François Palliet, officier de sécurité de Michel Rocard de 1987 à 1995, se souvient d'un homme «heureux et jovial», même s'il «avait du mal à faire tomber la cravate».
Michel Rocard, à Lyon, en 2007. (Photo Philippe Merle. AFP)
publié le 3 juillet 2016 à 19h02

«C’était une très belle personne, sur plan intellectuel comme humain. Il était assez facile à protéger, car il acceptait sans difficulté les contraintes liées à sa sécurité. Sauf peut-être les mesures parfois trop contraignantes du pays d’accueil, quand on voyageait. De notre côté, on savait être souple, le laisser respirer. L’époque n’était pas aussi violente qu’aujourd’hui.

«Les rares moments un peu chauds, ce fut en Australie, lors d’un voyage officiel, quand des manifestants qui protestaient contre les essais nucléaires se sont mis à lui jeter des pierres, ou encore au congrès de Rennes du PS en 1990. Il y a aussi eu ce soir de 1988 où on était tous rentrés chez nous (à l’époque on ne dormait pas à Matignon), et où s’est produit un accident de RER. Il est parti tout seul dans Paris avec son chauffeur sur les lieux de l’accident. Ce qui n’a pas manqué de provoquer la réprobation du ministre de l’Intérieur.

«Un garde républicain s’est rué vers nous pour éteindre ce qu’il croyait être un incendie»

«C'était également quelqu'un qui fumait beaucoup. Des Gauloises. Je me souviens d'un des premiers trajets vers Matignon, alors qu'il venait d'être nommé Premier ministre. Dans la voiture blindée, difficile d'ouvrir les vitres. Or il avait tellement fumé sur le trajet qu'en arrivant dans la cour de Matignon, quand on a ouvert les portes, un garde républicain s'est rué vers nous pour éteindre ce qu'il croyait être un incendie… "Non, c'est juste le patron qui a fumé", lui a-t-on répondu.

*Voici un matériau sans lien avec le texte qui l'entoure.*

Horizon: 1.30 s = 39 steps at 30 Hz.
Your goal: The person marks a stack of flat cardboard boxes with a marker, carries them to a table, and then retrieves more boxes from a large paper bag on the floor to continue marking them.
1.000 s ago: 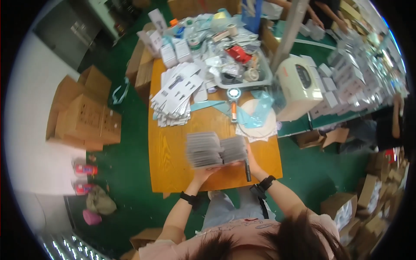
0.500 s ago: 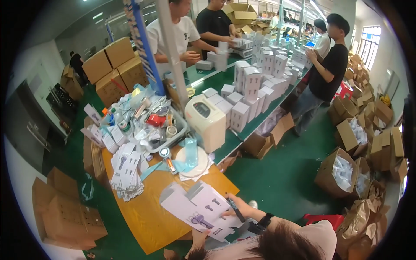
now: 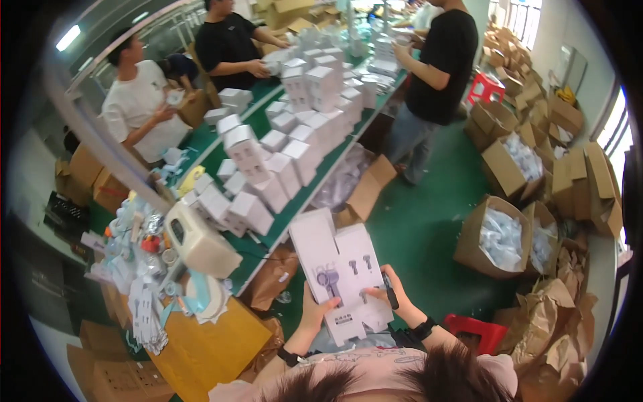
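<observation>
An unfolded white carton (image 3: 341,268), flat with flaps and printed with purple handheld devices, is held up in front of me by both hands. My left hand (image 3: 316,309) grips its lower left edge, thumb on the printed face. On the opposite edge my right hand (image 3: 400,295) pinches the carton, thumb also on the print. A slim black pen-shaped thing (image 3: 390,292) is tucked in the right hand as well; its exact kind is unclear. Behind the carton, the fingers of both hands are largely hidden.
A yellow wooden table (image 3: 207,345) carries a stack of flat cartons (image 3: 144,311) and clutter. Beyond a cream appliance (image 3: 201,241), white boxes (image 3: 268,177) crowd a green bench where several people work. Right of me are a red stool (image 3: 477,329) and open cardboard boxes (image 3: 479,248).
My view has swung to the right. The carton has moved from above the yellow table to in front of my body and turned more upright, with both hands still on it.
</observation>
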Tool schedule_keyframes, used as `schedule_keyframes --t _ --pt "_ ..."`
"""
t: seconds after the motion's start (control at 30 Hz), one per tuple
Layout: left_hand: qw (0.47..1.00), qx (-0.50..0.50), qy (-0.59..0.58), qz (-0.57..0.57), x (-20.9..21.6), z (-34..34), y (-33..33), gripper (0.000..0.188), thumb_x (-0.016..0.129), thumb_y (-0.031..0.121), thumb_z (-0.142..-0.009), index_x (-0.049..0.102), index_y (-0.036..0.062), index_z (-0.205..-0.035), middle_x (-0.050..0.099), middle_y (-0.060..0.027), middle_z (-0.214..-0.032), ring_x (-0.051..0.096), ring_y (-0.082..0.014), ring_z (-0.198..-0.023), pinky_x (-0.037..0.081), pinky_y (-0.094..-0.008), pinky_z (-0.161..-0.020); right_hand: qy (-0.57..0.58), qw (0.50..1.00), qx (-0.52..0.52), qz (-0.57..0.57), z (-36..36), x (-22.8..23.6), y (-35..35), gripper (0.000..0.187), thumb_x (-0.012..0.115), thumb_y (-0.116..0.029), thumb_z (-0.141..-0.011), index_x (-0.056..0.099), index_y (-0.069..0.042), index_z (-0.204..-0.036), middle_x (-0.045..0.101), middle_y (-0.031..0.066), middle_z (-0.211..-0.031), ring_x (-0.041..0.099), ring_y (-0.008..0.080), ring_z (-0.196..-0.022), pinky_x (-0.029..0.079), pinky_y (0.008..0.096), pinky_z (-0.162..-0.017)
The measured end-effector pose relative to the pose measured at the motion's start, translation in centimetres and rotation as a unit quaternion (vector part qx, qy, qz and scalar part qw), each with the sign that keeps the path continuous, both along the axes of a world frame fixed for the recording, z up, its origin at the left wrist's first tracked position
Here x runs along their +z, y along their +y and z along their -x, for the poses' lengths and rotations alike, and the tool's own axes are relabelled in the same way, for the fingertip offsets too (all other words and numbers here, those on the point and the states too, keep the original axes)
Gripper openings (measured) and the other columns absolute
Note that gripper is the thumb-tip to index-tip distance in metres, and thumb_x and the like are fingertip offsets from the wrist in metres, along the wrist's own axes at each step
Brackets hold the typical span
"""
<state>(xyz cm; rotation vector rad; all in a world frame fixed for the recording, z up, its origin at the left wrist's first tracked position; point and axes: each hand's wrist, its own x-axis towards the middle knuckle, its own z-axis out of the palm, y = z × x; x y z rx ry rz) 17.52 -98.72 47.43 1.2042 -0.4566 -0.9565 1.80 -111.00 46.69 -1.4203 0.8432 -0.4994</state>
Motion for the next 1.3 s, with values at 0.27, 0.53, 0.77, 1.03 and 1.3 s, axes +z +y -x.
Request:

«En tant que Premier ministre, il était heureux, jovial. Il distillait une vraie bonne ambiance dans le cabinet. Il n’était pas soupe au lait, ne piquait jamais de colère. En tout cas, pas devant nous. Même chose en vacances, même si c’est quelqu’un qui avait beaucoup de mal à faire tomber la cravate.

«On parlait peu politique ensemble. Je me souviens juste qu'en 1995, sortant d'une rencontre avec Jospin, il m'annonce qu'il renonce à être candidat à la présidentielle. "Je n'ai pas d'espace", me glisse-t-il simplement dans la voiture. Peu de temps après, je quittais sa sécurité.»